• Aim of the exercise:
Output each line of the material exactly as it stands.

• Available data:
####################

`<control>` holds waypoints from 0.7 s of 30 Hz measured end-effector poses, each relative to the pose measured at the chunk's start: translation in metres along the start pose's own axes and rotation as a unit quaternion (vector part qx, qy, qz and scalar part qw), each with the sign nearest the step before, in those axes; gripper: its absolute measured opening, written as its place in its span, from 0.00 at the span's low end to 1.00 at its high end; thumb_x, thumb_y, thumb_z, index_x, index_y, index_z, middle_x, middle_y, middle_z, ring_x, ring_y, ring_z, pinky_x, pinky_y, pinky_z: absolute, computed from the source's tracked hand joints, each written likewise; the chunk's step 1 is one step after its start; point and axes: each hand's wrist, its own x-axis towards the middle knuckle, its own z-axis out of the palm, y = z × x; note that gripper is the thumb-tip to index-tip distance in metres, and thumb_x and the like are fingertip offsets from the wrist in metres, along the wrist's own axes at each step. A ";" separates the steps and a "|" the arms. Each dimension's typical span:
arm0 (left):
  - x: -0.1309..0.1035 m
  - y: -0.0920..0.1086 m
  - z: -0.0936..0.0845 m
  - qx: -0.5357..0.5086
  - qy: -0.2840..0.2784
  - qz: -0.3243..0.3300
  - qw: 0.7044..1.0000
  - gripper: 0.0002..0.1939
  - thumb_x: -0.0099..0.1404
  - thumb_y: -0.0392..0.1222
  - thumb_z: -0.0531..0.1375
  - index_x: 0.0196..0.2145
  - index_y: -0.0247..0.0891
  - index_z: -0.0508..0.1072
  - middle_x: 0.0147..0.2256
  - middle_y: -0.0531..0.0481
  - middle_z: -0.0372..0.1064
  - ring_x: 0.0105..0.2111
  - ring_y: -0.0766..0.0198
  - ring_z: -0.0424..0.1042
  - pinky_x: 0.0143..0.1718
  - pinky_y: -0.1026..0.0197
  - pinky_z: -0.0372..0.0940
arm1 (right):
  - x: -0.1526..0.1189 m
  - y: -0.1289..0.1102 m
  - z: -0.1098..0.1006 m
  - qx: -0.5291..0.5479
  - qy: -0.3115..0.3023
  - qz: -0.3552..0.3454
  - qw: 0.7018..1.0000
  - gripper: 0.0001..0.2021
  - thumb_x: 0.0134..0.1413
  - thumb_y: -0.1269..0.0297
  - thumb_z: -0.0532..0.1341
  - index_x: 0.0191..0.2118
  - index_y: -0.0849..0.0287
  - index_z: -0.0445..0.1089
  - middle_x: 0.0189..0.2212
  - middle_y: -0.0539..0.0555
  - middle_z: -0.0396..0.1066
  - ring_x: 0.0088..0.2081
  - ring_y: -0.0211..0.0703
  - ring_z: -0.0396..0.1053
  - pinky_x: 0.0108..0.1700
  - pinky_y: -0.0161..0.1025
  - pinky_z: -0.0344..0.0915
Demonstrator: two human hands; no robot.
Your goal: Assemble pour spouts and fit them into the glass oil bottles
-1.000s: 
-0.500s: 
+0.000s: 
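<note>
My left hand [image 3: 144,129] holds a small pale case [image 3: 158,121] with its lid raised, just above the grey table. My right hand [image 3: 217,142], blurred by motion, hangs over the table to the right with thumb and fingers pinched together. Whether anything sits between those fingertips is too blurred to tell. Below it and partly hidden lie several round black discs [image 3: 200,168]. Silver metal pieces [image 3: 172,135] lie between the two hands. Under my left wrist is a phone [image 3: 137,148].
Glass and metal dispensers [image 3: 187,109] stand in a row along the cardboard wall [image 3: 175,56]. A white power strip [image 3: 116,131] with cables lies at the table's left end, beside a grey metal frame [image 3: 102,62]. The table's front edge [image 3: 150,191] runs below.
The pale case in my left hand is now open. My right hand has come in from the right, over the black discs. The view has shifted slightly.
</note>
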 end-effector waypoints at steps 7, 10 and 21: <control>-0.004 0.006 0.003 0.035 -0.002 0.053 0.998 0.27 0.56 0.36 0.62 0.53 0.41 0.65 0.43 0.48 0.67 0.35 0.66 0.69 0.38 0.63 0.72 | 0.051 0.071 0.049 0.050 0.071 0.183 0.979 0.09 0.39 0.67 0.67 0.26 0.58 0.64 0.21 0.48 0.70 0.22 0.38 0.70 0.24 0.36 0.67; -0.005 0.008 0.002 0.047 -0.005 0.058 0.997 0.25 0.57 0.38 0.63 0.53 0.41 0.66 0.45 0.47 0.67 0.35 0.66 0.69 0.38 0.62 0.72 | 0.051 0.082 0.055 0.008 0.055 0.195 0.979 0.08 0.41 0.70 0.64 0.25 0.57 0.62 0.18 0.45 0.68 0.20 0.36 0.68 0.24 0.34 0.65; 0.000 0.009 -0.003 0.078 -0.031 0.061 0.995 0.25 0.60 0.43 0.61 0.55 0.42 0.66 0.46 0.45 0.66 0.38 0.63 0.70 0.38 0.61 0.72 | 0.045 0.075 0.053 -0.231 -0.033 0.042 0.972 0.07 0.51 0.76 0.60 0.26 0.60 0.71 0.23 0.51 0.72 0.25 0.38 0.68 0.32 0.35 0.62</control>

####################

• Result:
`<control>` holds waypoints from 0.7 s of 30 Hz measured end-effector poses, each relative to the pose measured at the chunk's start: translation in metres along the start pose's own axes and rotation as a unit quaternion (vector part qx, qy, qz and scalar part qw), each with the sign nearest the step before, in those axes; gripper: its absolute measured opening, written as its place in its span, from 0.00 at the span's low end to 1.00 at its high end; thumb_x, thumb_y, thumb_z, index_x, index_y, index_z, middle_x, middle_y, middle_z, ring_x, ring_y, ring_z, pinky_x, pinky_y, pinky_z: absolute, computed from the source's tracked hand joints, each written likewise; the chunk's step 1 is one step after its start; point and axes: each hand's wrist, its own x-axis towards the middle knuckle, its own z-axis out of the palm, y = z × x; note that gripper is the thumb-tip to index-tip distance in metres, and thumb_x and the like are fingertip offsets from the wrist in metres, along the wrist's own axes at each step. A ";" separates the steps and a "|" the arms. Each dimension's typical span:
arm0 (left):
  - x: -0.1309..0.1035 m
  - y: -0.0920..0.1086 m
  - z: -0.0936..0.0845 m
  - qx: -0.5357..0.5086
  - qy: -0.2840..0.2784
  - qz: -0.3243..0.3300
  - qw: 0.7044..1.0000
  - gripper: 0.0002..0.1939
  - thumb_x: -0.0099..0.1404
  - thumb_y: -0.0392..0.1222
  - thumb_z: -0.0531..0.1375
  - index_x: 0.0196..0.2145
  - index_y: -0.0247..0.0891
  - index_z: -0.0508..0.1072
  - middle_x: 0.0147..0.2256
  - middle_y: -0.0531..0.0481
  - middle_z: -0.0372..0.1064
  - ring_x: 0.0105..0.2111
  - ring_y: -0.0766..0.0198
  - ring_z: -0.0424..0.1042
  - pinky_x: 0.0143..0.1718
  - pinky_y: -0.1026..0.0197
  - pinky_z: -0.0372..0.0940
arm1 (right):
  - x: -0.1526..0.1189 m
  - y: -0.1289..0.1102 m
  - z: -0.1098..0.1006 m
  - qx: -0.5291..0.5479
  - qy: -0.3115..0.3023
  - qz: -0.3552..0.3454
  - qw: 0.7018..1.0000
  - gripper: 0.0001..0.2021
  - thumb_x: 0.0134..0.1413
  - thumb_y: -0.1269..0.0297
  - thumb_z: -0.0532..0.1341
  - index_x: 0.0191..0.2118
  - index_y: -0.0849..0.0287
  - index_z: -0.0445..0.1089
  - middle_x: 0.0189..0.2212
  - middle_y: -0.0539..0.0555
  - middle_z: -0.0396..0.1066
  - ring_x: 0.0088..0.2081
  - ring_y: -0.0211..0.0703
  - ring_z: -0.0396..0.1053
  - pinky_x: 0.0108..0.1700
  - pinky_y: -0.0161..0.1025
  - pinky_z: -0.0344..0.0915
Demonstrator: two human hands; no robot.
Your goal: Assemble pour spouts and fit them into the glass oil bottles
-1.000s: 
-0.500s: 
+0.000s: 
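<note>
My left hand [image 3: 144,129] holds a small pale case [image 3: 158,121] with its lid raised, just above the grey table. My right hand [image 3: 217,142], blurred by motion, hangs over the table to the right with thumb and fingers pinched together. Whether anything sits between those fingertips is too blurred to tell. Below it and partly hidden lie several round black discs [image 3: 200,168]. Silver metal pieces [image 3: 172,135] lie between the two hands. Under my left wrist is a phone [image 3: 137,148].
Glass and metal dispensers [image 3: 187,109] stand in a row along the cardboard wall [image 3: 175,56]. A white power strip [image 3: 116,131] with cables lies at the table's left end, beside a grey metal frame [image 3: 102,62]. The table's front edge [image 3: 150,191] runs below.
The pale case in my left hand is now open. My right hand has come in from the right, over the black discs. The view has shifted slightly.
</note>
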 end-effector waypoints at steps 7, 10 and 21: <control>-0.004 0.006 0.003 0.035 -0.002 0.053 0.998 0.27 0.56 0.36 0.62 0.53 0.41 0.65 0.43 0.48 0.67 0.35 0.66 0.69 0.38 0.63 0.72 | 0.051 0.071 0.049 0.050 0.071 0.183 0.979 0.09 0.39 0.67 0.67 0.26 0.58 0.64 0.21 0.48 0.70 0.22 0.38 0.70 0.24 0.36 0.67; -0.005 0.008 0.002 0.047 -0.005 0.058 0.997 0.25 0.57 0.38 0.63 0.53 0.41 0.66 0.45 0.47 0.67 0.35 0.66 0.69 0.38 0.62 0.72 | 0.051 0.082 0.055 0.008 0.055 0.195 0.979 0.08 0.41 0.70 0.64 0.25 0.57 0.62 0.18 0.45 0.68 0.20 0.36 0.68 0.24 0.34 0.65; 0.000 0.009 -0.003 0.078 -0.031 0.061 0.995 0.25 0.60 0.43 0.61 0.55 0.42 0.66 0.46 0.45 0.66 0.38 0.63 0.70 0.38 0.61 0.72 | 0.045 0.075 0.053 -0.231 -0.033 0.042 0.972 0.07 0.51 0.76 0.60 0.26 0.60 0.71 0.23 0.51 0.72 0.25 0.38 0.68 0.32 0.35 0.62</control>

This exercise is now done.